構造体の耐震化がなされていない場合は、速やかに耐震化を図るとともに、天井等落下防止対策を併せて実施する必要があります。

(2)学校設置者による主体的な耐震点検・対策の実施
・非構造部材の耐震点検には、学校設置者による専門的な点検と学校教職員による日常的な点検とがありますが、屋内運動場等の天井等の落下の危険性及び具体的な対策等を判断するには、専門的・技術的見地を要するため、学校設置者が責任を持って天井等の耐震点検を実施し、必要な対策を実施することが必要でです。
学校設置者に技術職員がいない場合や、学校施設の危険度や対策の優先度の判断、対策手法の選択が難しい場合など、必要に応じて専門家注)に相談し実施することが必要です。
・なお、学校設置者が実施した耐震点検の結果については学校との間でも情報の共有を図ることが重要であり、校内における施設の安全性についての情報共有や防災教育に資するよう配慮することが重要です。
・また、日常的な使用による天井材のずれやひび割れ、漏水跡等については、学校保健安全法に基づく安全点検の一環として、目視により確認できる範囲で学校教職員が確認し、学校設置者に報告します。
学校からの報告も踏まえ、異常が認められる場合は学校設置者(場合によっては専門家)が詳細な点検を実施し、改善につなげる必要があります。
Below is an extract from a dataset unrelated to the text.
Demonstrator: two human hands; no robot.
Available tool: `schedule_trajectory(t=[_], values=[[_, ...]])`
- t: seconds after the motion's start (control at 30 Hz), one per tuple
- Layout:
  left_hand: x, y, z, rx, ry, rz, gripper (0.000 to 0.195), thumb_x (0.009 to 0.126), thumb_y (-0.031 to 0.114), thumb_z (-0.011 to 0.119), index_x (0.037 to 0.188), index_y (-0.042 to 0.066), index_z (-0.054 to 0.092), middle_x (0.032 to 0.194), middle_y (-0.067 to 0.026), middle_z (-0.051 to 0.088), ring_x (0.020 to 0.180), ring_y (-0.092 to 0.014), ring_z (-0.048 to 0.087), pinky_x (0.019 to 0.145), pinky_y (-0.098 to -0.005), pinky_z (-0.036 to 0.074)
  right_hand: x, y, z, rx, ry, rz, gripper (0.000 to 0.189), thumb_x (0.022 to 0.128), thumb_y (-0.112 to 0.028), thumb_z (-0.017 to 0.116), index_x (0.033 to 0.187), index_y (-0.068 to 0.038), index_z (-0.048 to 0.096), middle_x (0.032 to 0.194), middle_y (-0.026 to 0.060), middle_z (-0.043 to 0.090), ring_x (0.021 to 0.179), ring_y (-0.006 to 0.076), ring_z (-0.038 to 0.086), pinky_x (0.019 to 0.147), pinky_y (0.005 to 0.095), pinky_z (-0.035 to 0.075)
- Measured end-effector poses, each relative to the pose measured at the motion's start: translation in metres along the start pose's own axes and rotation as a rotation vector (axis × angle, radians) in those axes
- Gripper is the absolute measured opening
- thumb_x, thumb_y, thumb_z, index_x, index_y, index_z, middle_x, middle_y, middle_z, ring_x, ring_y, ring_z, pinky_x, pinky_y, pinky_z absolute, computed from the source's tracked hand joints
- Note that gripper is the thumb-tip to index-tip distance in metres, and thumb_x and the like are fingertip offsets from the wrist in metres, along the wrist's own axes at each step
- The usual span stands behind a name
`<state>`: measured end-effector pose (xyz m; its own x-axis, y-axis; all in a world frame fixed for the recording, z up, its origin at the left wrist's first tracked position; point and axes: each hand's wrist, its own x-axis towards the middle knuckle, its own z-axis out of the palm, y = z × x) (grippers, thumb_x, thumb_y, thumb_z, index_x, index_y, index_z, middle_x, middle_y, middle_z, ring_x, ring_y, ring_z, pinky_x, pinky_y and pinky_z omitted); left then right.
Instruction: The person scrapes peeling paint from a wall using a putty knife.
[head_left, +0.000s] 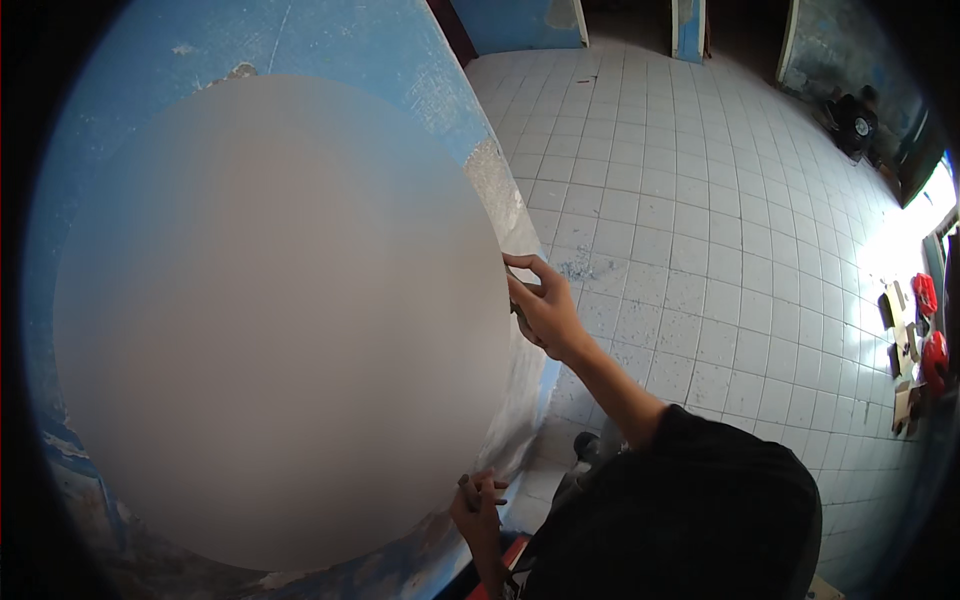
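Observation:
My right hand (546, 311) is at the edge of a blue-painted wall (352, 37), its fingers curled around a thin dark object (514, 306). Only a sliver of that object shows, so its kind cannot be told. Lower down, my left hand (478, 506) grips a short grey-brown piece (469, 491) close to the wall's lower part. A large blurred oval covers most of the wall and hides what lies left of both hands. Around it, the paint is scuffed, with a pale bare patch (499, 195) along the edge.
Small flakes (581, 266) lie scattered on the white tiled floor (712, 187). At the far right a person (859, 124) in dark clothing sits against a wall. Cardboard pieces (904, 322) and red items (935, 360) lie near a bright opening. A red edge (516, 551) shows below my left hand.

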<state>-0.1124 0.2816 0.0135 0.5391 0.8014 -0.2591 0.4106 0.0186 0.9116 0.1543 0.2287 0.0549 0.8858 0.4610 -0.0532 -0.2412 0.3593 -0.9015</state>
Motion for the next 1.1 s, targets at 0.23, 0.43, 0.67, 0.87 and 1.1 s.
schedule_trajectory(t=[0.23,0.43,0.67,0.87,1.1], values=[[0.003,0.009,0.012,-0.026,-0.120,0.070,0.017,0.083,0.011,0.054,0.092,-0.003,0.060,0.072,-0.0099,0.062,0.066,-0.015,0.061,0.051,-0.0232,0.047,-0.034,0.014,-0.004,0.028,0.017,-0.122,0.031,0.085,-0.019,0.057,0.112,-0.003,0.051,0.065,0.0024,0.056,0.049,0.0040,0.046,0.040,0.0186,0.033],[0.000,0.009,0.011,-0.001,-0.137,0.071,0.017,0.083,0.010,0.055,0.092,-0.003,0.060,0.072,-0.0096,0.062,0.066,-0.015,0.061,0.052,-0.0234,0.048,0.011,0.004,0.009,0.041,0.112,-0.055,0.032,0.084,-0.022,0.058,0.112,-0.008,0.051,0.060,0.0027,0.053,0.038,0.0036,0.038,0.031,0.0217,0.026],[-0.007,0.006,0.009,-0.001,-0.139,0.026,0.017,0.083,0.010,0.055,0.091,-0.004,0.060,0.072,-0.0105,0.062,0.067,-0.015,0.062,0.052,-0.0238,0.049,0.009,-0.016,-0.007,0.074,-0.072,0.093,0.030,0.086,-0.019,0.057,0.111,-0.005,0.052,0.065,0.0037,0.053,0.038,0.0024,0.035,0.031,0.0195,0.024],[-0.010,0.003,0.005,-0.016,-0.119,0.054,0.017,0.082,0.010,0.054,0.091,-0.004,0.060,0.072,-0.0101,0.063,0.067,-0.015,0.061,0.053,-0.0246,0.049,-0.011,-0.010,-0.036,0.056,0.002,0.000,0.031,0.084,-0.019,0.059,0.111,-0.004,0.053,0.067,0.0036,0.056,0.046,0.0023,0.042,0.039,0.0193,0.031],[-0.017,0.016,0.017,0.021,-0.163,0.056,0.017,0.082,0.009,0.054,0.091,-0.005,0.060,0.072,-0.0110,0.063,0.064,-0.015,0.061,0.054,-0.0245,0.049,0.085,-0.061,0.007,0.226,0.171,-0.243,0.033,0.085,-0.023,0.057,0.111,-0.003,0.051,0.061,0.0025,0.049,0.037,0.0027,0.032,0.031,0.0201,0.022]])
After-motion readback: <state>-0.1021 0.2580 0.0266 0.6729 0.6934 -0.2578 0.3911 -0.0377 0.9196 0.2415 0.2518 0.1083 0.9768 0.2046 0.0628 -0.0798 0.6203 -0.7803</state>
(3)屋内運動場等の天井等の総点検の実施と落下防止対策の強化
・屋内運動場等(屋内運動場のほか、武道場や講堂、屋内プールといった大規模空間を持つ施設を含む。)を対象とし、落下した場合の危険性が高い天井等(天井は吊り天井を指す。照明器具、バスケットゴール等高所に設置されたものを含む。)について、その緊急性に鑑み、落下防止対策の状況等に関する総点検を実施する必要があります。
また、総点検の結果に基づき対策の優先度を判断した上で、落下防止対策を速やかに実施します。
・あわせて、東日本大震災の被害を踏まえ、定着部下コンクリートの破壊・落下防止対策、水平ブレースの耐震対策など、関連する構造体についても耐震点検と対策を実施します。
注)専門家とは建築士等(建築基準法の定期調査報告制度で建築物等の調査・検査を行う者(一級建築士、二級建築士又は国土交通省が定める資格を有する者)を指す。

(4)構造体との一体的な検討
・建物各部の挙動や変形は、本体の構造体の層間変形角等にも影響を受けることから、天井等落下防止対策の検討に当たっては、天井等を支える構造体に関する情報も含め、一体的に検討していくことが必要です。
・また、天井等の設計・施工に当たっては、必要な耐震性能を確保し信頼性の高い対策を施すため、必要に応じ、構造設計者が助言を行うなど、構造体と一体的な対応が必要です。